First, regarding Paul’s parallel Christ:God :: woman:man, Julie argues that “The relationship of woman to man–as paralleled to Christ and God–is not eternal. …since Christ ultimately inherits all that the Father has, it implies that the heirarchical aspect of the male-female relationship is temporary.” I don’t think Joseph’s teachings support this. I quote from Bushman, who quotes the King Follett discourse:
“I saw the father work out a kingdom with fear & trembling & I can do the same & when I get my K[ingdom] work[ed out] I will present [it] to the father & it will exalt his glory and Jesus steps into his tracks to inherit what God did before.”

The words evoked a hierarchy [!] of gods, succeeding to higher stations of greater glory as kingdoms are presented to them and as rising souls below them ascend to godhood.
So while Jesus becomes like the Father and gains all that he hath, there remains an eternal hierarchy.

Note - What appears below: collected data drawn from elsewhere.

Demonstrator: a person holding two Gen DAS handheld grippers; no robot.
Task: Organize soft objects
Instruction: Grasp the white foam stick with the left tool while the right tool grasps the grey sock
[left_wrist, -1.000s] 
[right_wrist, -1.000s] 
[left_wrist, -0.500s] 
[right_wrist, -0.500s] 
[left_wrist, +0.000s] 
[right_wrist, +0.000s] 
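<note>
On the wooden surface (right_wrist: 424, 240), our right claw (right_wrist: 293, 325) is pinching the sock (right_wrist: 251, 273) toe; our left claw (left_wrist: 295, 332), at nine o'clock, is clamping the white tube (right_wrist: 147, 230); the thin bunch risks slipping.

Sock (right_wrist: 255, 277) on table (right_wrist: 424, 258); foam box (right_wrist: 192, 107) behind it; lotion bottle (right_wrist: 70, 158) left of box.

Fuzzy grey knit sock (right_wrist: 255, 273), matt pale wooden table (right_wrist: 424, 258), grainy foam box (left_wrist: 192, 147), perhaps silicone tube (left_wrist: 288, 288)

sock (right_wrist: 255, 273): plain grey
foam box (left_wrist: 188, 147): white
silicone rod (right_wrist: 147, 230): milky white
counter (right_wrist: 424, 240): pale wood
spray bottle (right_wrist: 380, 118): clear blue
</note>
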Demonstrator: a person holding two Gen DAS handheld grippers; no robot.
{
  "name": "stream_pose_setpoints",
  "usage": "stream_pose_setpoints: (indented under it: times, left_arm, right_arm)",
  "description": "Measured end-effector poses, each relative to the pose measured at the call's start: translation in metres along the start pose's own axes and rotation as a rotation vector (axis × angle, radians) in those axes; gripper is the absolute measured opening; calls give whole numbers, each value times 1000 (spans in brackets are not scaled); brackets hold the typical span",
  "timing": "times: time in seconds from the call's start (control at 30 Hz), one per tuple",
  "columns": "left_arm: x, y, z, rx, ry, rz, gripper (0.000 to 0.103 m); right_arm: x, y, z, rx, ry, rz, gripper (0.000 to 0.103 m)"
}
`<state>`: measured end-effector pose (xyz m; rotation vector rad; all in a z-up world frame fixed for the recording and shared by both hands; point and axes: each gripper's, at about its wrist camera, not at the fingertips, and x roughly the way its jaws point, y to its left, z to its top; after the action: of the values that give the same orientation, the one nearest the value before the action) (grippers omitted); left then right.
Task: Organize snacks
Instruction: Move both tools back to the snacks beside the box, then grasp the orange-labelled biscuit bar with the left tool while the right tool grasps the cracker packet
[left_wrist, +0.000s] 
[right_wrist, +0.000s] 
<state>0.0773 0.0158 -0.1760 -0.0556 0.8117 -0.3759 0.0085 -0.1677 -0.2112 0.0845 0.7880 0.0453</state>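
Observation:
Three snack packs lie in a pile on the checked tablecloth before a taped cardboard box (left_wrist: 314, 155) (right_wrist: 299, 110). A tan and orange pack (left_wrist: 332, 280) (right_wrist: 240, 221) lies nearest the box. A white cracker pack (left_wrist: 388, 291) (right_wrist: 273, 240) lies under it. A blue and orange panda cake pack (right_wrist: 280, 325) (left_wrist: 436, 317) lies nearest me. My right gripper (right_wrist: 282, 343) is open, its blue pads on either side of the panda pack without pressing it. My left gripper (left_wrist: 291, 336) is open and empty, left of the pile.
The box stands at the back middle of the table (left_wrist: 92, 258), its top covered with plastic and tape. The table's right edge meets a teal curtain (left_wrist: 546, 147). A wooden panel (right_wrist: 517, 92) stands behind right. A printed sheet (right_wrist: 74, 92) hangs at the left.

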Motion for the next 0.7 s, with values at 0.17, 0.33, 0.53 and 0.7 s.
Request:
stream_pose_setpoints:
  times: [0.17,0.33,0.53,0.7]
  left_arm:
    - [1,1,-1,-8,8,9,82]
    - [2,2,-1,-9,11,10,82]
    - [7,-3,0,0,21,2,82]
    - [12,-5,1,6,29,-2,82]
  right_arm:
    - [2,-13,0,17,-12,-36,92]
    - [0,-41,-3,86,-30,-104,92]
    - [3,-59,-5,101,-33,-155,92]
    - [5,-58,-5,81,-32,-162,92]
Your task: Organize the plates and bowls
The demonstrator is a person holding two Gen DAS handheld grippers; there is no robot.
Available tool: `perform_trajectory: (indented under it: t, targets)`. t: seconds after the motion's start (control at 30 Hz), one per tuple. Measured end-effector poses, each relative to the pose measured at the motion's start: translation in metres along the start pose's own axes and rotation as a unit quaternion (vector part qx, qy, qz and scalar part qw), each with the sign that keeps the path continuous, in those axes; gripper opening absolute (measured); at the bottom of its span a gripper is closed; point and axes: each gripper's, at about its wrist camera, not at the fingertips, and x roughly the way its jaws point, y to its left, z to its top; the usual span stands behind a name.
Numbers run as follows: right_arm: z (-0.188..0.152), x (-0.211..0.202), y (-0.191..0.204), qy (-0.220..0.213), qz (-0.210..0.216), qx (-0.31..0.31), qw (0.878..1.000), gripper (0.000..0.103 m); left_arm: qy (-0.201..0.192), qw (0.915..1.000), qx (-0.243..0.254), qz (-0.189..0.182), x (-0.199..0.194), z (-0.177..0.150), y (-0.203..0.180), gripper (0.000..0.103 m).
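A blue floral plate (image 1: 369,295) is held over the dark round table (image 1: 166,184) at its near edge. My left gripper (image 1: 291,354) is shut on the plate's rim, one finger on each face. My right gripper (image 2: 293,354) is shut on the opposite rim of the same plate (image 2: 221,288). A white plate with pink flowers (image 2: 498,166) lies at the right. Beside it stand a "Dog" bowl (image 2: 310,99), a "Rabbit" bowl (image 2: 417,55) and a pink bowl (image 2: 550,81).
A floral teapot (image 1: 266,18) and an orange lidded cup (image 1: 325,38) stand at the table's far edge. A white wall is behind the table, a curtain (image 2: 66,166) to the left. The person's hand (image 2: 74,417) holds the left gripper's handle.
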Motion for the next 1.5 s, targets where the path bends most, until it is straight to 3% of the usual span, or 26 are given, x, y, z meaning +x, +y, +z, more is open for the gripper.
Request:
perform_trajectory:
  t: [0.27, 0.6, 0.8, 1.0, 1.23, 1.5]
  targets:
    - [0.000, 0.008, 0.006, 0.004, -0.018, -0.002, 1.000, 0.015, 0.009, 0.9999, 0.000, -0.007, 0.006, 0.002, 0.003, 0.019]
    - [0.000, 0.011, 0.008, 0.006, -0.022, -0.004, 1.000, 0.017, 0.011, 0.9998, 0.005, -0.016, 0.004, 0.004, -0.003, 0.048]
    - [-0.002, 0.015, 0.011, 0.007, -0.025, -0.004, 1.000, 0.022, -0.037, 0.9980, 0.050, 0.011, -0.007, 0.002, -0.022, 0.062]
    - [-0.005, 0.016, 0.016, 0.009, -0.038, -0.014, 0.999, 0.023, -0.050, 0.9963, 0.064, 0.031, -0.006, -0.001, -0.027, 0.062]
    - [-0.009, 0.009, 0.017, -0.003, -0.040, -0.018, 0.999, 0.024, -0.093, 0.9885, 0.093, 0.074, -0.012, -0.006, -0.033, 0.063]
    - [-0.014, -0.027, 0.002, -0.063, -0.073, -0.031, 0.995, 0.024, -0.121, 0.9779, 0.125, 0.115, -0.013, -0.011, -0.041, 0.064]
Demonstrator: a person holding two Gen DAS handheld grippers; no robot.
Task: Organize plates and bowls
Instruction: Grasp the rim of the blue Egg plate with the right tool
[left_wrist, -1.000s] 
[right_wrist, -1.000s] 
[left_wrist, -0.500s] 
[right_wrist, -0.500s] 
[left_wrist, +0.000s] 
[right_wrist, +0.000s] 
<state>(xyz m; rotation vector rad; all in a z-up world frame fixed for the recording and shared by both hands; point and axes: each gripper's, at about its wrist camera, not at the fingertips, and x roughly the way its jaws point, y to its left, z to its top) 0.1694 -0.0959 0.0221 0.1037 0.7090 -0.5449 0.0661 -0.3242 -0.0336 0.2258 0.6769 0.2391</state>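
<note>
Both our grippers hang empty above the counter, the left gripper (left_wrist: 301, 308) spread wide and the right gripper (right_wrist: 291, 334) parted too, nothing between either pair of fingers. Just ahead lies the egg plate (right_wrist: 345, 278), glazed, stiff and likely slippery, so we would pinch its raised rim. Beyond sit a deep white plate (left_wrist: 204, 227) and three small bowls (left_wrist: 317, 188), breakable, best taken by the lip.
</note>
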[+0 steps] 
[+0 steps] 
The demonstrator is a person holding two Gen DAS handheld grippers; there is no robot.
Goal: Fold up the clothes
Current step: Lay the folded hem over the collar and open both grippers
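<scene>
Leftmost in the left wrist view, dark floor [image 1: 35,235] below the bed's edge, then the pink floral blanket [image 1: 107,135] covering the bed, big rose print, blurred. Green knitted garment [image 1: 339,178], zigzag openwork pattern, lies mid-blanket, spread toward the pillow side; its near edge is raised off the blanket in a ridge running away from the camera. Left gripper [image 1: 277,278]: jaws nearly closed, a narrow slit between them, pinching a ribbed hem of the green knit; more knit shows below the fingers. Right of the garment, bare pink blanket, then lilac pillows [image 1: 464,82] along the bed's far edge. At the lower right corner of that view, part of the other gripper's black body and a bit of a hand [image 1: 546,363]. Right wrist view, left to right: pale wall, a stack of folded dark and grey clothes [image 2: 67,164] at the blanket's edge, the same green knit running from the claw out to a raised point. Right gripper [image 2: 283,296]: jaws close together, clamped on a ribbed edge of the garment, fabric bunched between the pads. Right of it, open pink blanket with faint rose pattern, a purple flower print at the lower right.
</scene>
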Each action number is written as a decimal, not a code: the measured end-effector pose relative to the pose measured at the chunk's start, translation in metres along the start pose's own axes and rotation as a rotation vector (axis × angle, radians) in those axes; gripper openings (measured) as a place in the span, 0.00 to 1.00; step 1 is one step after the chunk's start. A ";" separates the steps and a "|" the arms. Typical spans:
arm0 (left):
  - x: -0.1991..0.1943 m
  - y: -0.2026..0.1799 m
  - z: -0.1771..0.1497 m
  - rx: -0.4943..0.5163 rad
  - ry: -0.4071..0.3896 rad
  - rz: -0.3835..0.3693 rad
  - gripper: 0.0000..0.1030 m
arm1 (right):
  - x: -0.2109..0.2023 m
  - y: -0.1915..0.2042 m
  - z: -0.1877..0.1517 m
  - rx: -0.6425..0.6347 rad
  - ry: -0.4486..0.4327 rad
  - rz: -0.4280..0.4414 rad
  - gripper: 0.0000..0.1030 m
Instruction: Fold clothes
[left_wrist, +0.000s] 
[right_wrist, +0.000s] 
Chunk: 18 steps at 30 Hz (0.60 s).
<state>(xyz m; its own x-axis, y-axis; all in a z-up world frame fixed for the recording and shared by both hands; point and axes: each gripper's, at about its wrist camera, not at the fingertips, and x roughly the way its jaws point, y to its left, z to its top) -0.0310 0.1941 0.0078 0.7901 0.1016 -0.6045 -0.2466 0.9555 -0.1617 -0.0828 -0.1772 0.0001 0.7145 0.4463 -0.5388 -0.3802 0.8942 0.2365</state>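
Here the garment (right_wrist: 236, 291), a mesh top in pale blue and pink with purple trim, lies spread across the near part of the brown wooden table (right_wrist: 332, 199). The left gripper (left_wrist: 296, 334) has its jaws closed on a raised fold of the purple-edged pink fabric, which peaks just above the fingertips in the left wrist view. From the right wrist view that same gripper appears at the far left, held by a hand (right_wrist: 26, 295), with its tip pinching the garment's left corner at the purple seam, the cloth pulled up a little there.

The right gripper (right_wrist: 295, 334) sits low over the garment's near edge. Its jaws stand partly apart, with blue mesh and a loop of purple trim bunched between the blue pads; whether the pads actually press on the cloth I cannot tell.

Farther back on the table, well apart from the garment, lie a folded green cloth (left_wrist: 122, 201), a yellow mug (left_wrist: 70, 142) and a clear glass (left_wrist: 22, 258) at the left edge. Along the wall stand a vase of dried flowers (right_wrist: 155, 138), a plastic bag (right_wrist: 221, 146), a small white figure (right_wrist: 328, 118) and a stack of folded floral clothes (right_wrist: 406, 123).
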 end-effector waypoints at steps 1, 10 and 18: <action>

Second, in a couple of places where she cannot obtain a satisfactory reading, she seems to feel free to disregard it, saying “Paul is making an argument from nature/culture that probably won’t persuade many modern readers.” Why not apply that to the entirety of Paul’s teachings on women—or, if “cultural baggage” is pervasive, to all of scripture? What are the criteria used to separate the wheat from the chaff? If it is ‘that which is not persuasive to modern readers,’ we may as well treat all of scripture not as if it has normative authority, but ‘only’ with the same seriousness we take any other great literature worthy of our attention and consideration, but not necessarily our obedience (a result, I confess, to which I am rather tempted).

Jim F. provides more questions than answers in his lessons, so I can’t know for sure; I don’t get the fundamentalist inerrancy vibe, or a drive for harmonization, but I get the sense that he would rather leave questions unanswered than presume to dismiss any canonized text. I still don’t quite get what he’s doing, and I don’t know if I can be persuaded do the same; but there seems to be something special in his approach (‘patience’ and ‘gravitas’ come to mind). There seems to be querying, even respectful probing; but then simply listening, sometimes, perhaps often, for answers that do not come; but in no case does there seem to be an impatient need to force resolutions.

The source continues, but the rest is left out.